Faculty of Computing, Sri Lanka Institute of Information Technology, New Kandy Rd, Malabe, 10115, Colombo, Sri Lanka.
Information Systems and Networking Institute (ISIN), University of Applied Sciences and Arts of Southern Switzerland, Via Pobiette, Manno, 6928, Switzerland.
Phys Eng Sci Med. 2023 Dec;46(4):1427-1445. doi: 10.1007/s13246-023-01309-5. Epub 2023 Oct 9.
The increasing prevalence of behavioral disorders in children is of growing concern within the medical community. Recognising the significance of early identification and intervention for atypical behaviors, there is a consensus on their pivotal role in improving outcomes. Due to inadequate facilities and a shortage of medical professionals with specialized expertise, traditional diagnostic methods have been unable to effectively address the rising incidence of behavioral disorders. Hence, there is a need to develop automated approaches for the diagnosis of behavioral disorders in children, to overcome the challenges with traditional methods. The purpose of this study is to develop an automated model capable of analyzing videos to differentiate between typical and atypical repetitive head movements in. To address problems resulting from the limited availability of child datasets, various learning methods are employed to mitigate these issues. In this work, we present a fusion of transformer networks, and Non-deterministic Finite Automata (NFA) techniques, which classify repetitive head movements of a child as typical or atypical based on an analysis of gender, age, and type of repetitive head movement, along with count, duration, and frequency of each repetitive head movement. Experimentation was carried out with different transfer learning methods to enhance the performance of the model. The experimental results on five datasets: NIR face dataset, Bosphorus 3D face dataset, ASD dataset, SSBD dataset, and the Head Movements in the Wild dataset, indicate that our proposed model has outperformed many state-of-the-art frameworks when distinguishing typical and atypical repetitive head movements in children.

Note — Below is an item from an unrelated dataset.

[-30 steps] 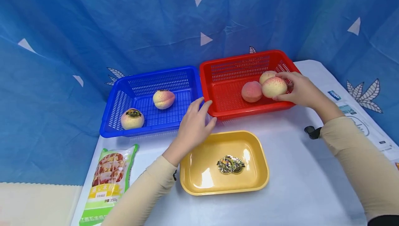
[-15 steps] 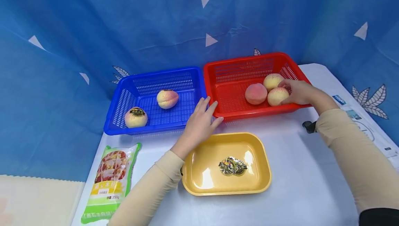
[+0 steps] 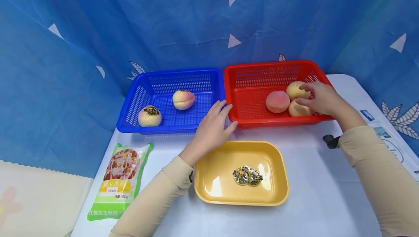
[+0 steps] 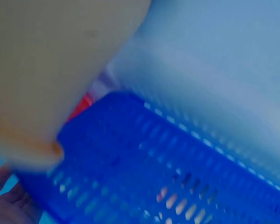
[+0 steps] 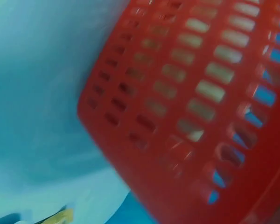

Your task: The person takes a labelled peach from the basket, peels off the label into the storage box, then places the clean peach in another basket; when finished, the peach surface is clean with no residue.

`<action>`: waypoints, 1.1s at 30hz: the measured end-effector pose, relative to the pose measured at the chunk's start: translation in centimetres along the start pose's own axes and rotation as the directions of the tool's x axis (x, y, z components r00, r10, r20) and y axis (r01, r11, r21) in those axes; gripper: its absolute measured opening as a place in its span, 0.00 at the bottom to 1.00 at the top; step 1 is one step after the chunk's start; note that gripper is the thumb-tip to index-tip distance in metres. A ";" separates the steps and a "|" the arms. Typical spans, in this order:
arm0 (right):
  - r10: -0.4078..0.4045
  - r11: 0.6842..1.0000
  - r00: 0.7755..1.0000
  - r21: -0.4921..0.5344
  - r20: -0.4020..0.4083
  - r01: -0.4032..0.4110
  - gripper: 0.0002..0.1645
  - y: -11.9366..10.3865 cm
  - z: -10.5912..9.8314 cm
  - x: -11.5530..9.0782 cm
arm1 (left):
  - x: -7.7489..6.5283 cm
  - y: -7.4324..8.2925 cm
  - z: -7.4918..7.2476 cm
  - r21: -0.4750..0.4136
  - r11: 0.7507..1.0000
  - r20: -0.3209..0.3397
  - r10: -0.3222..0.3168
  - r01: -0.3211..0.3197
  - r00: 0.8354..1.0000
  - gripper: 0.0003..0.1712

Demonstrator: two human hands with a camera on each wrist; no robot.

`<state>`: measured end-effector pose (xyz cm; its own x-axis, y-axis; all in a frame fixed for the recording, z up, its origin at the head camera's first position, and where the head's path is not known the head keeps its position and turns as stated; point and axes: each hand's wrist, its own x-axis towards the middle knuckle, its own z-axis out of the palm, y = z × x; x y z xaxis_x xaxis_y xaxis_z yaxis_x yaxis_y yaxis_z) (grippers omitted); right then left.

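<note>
In the head view my right hand [image 3: 322,98] hovers over the right end of the red basket [image 3: 248,121], fingers bent and spread above two pale peaches. The front pale peach [image 3: 299,109] lies just under the thumb, and the back pale peach [image 3: 294,89] is near the fingertips. A pinker peach [image 3: 277,101] sits to their left. My left hand [image 3: 211,128] has its fingers extended at the spot where the red basket meets the blue basket [image 3: 170,129]. In the blue basket lie a stickered peach [image 3: 150,117] and another blushed peach [image 3: 183,99].
A yellow tray [image 3: 242,199] with shiny gold-and-black stickers [image 3: 247,176] stands at the front middle. To the left lies a green-edged food packet [image 3: 119,179]. A white printed package [image 3: 389,139] is at the right, and a blue curtain [image 3: 183,22] hangs behind the baskets.
My right hand has lowered a peach into the red basket, let go of it and lifted slightly. The left hand stays by the basket rims. The head view has shifted a little.
</note>
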<state>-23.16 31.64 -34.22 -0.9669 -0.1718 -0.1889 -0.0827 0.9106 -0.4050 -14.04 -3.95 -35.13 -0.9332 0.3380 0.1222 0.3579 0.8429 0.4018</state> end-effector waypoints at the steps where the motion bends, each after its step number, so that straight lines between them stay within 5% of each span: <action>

儿童行为障碍的患病率不断上升,引起了医学界的日益关注。鉴于早期识别和干预异常行为的重要性,人们普遍认为这对于改善预后具有关键作用。由于设施不足以及缺乏具有专业知识的医疗专业人员,传统的诊断方法无法有效应对行为障碍发病率的上升。因此,需要开发用于儿童行为障碍诊断的自动化方法,以克服传统方法的挑战。本研究旨在开发一种能够分析视频以区分儿童正常和异常重复性头部运动的自动化模型。为了解决儿童数据集有限的问题,采用了各种学习方法来减轻这些问题。在这项工作中,我们提出了一种融合转换器网络和非确定有限自动机(NFA)技术的方法,该方法根据性别、年龄和重复性头部运动的类型,以及每个重复性头部运动的计数、持续时间和频率,对儿童的重复性头部运动进行分类,判断其是正常还是异常。我们还进行了不同的迁移学习方法的实验,以提高模型的性能。在五个数据集(NIR 人脸数据集、博斯普鲁斯 3D 人脸数据集、ASD 数据集、SSBD 数据集和 Head Movements in the Wild 数据集)上的实验结果表明,与许多最先进的框架相比,我们提出的模型在区分儿童正常和异常重复性头部运动方面表现更优。